February 26, 2006

The Four Seasons–A Working-Man’s Group

February 26th, 2006

Atlantic City Weekly’s Steve Angelucci highlights the career of Frankie Valli and the Four Seasons, who appeared this weekend at Caesars this weekend on the heels of the successful Broadway show, Jersey Boys.

Long before the term “doo-wop” came into being, Frankie Valli, Bob Gaudio, Tommy DeVito and Nick Massi sang street-corner harmony that they applied to such hits as “Sherry,” “Big Girls Don’t Cry,” “Rag Doll,” and “Dawn.” Even during the British invasion, the Four Seasons kept America on the charts with a series of smash singles.
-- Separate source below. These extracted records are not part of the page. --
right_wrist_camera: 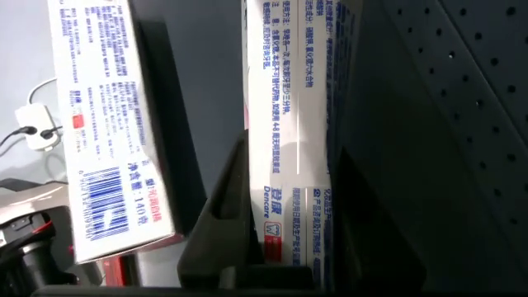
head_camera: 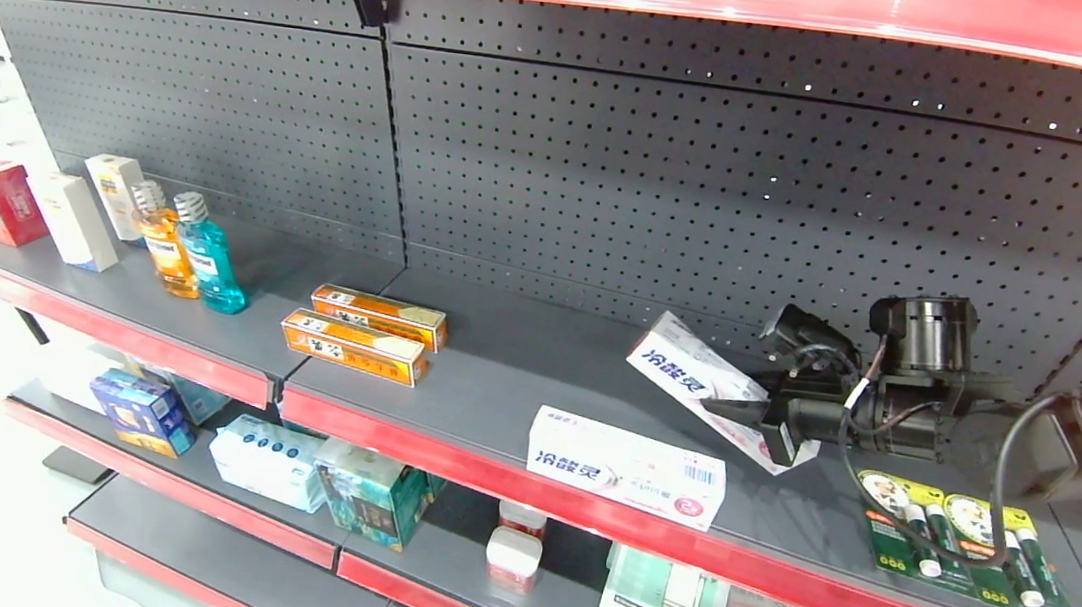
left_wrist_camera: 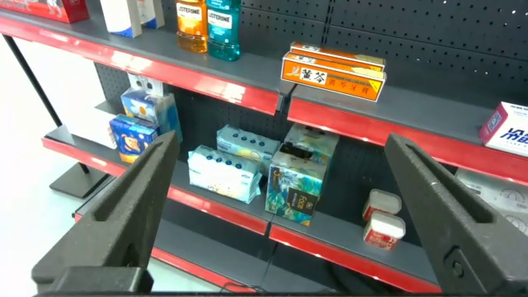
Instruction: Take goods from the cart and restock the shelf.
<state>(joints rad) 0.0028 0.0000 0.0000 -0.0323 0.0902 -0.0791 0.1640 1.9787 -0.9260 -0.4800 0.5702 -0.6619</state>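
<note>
1. Right gripper [head_camera: 762, 419]: its jaws pinch a white toothpaste box [head_camera: 690, 371] near one end. The right wrist view shows the grip up close, with a dark finger [right_wrist_camera: 223, 223] pressed against each broad side of the box [right_wrist_camera: 297, 107].
2. Left gripper [left_wrist_camera: 280, 144]: jaws spread wide with nothing between them, facing the lower shelves from out in front.
3. The held box hangs over the grey shelf [head_camera: 515, 361], between the perforated back panel [head_camera: 715, 181] and the front edge. The head view does not settle whether its lower edge touches the board.
4. Its long axis runs diagonally, from the gripped end out toward the robot's left and back toward the panel. The free end is tilted upward and the printed face is turned up and forward.
5. A second toothpaste box [head_camera: 626, 466] lies flat near the red front lip, its length along the edge. From the right wrist it appears beside the held one [right_wrist_camera: 103, 124], barcode showing, the two apart.
6. The head view gives the wider row: green blister packs [head_camera: 958, 543] below the right arm, and two orange boxes [head_camera: 367, 331] farther to the left.
7. Past those stand an orange and a teal mouthwash bottle [head_camera: 194, 252].
8. The left wrist view adds the tier beneath — pale tissue packs [left_wrist_camera: 231, 161], blue cartons [left_wrist_camera: 136, 124] and small red-and-white jars [left_wrist_camera: 384, 223].
</note>
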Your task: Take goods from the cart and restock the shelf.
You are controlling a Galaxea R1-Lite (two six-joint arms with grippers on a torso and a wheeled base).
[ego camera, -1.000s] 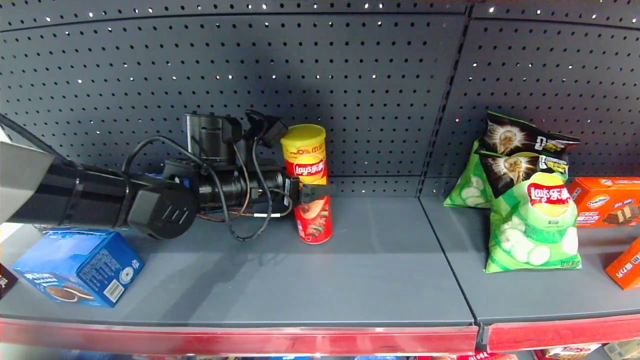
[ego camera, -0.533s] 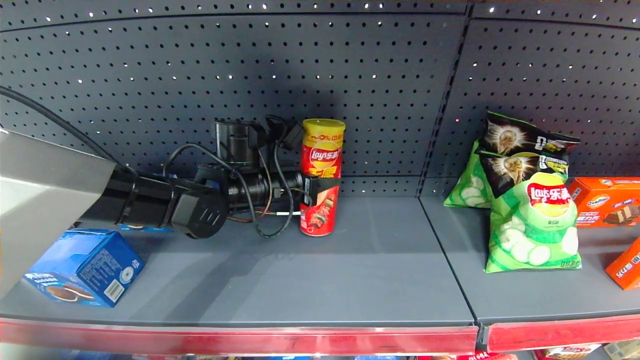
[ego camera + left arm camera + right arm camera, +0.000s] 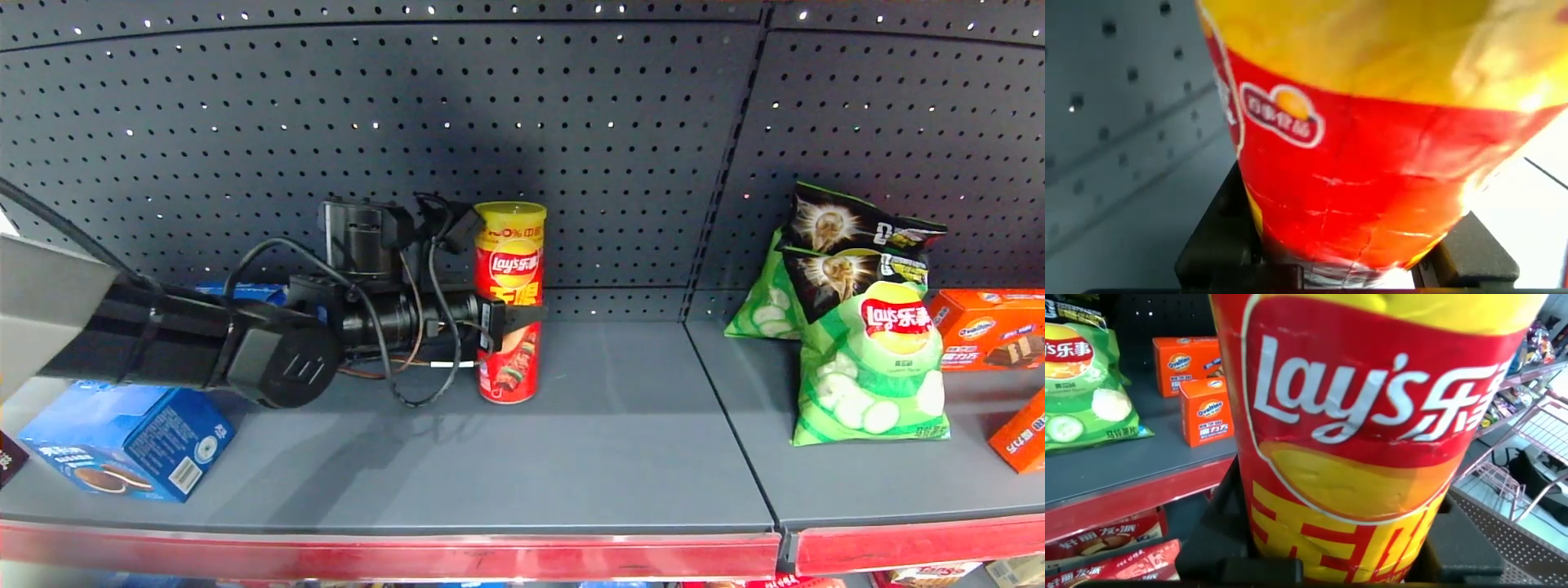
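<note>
A red and yellow chips can (image 3: pixel 510 278) stands upright on the grey shelf (image 3: pixel 620 441) near the pegboard back wall. My left gripper (image 3: pixel 510 314) reaches in from the left and is shut around the can's middle. In the left wrist view the can (image 3: pixel 1372 163) sits between the black fingers (image 3: pixel 1221 241). My right gripper (image 3: pixel 1347 559) is shut on a second chips can (image 3: pixel 1372 433), held in front of the shelving below this shelf's level, its fingers (image 3: pixel 1466 539) on either side of the can.
A blue cookie box (image 3: pixel 131 445) lies at the shelf's front left. Green chip bags (image 3: pixel 865 367) and orange boxes (image 3: pixel 988 327) fill the right section. Bare shelf lies between the can and the bags. A pink cart (image 3: pixel 1535 437) shows behind the second can.
The left arm carried the can right and toward the back wall, then back left and down. The can went from tilted to upright with its base on the shelf.
</note>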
Reflecting on the Four Seasons’ success over the last four decades, Valli says,

“We were a working-man’s group. We appealed to that guy that was struggling a little bit more, who had not had an incredible opportunity to be educated. We were trying to say things that he would feel, in the way he would say them. So many of those songs were about kids from the wrong side of the tracks, about loving a girl who had everything when you had nothing. “

Were Frankie Valli and the Seasons more of a “guy’s group,” talking to men about their struggles with love and being from the wrong side of town? As I watched the men in the audience at Jersey Boys, I really think so. Seeing how the men in the audience were connecting with the great songs and the story—I’d have to agree with Frankie Valli—the Four Seasons were truly a working-man’s group.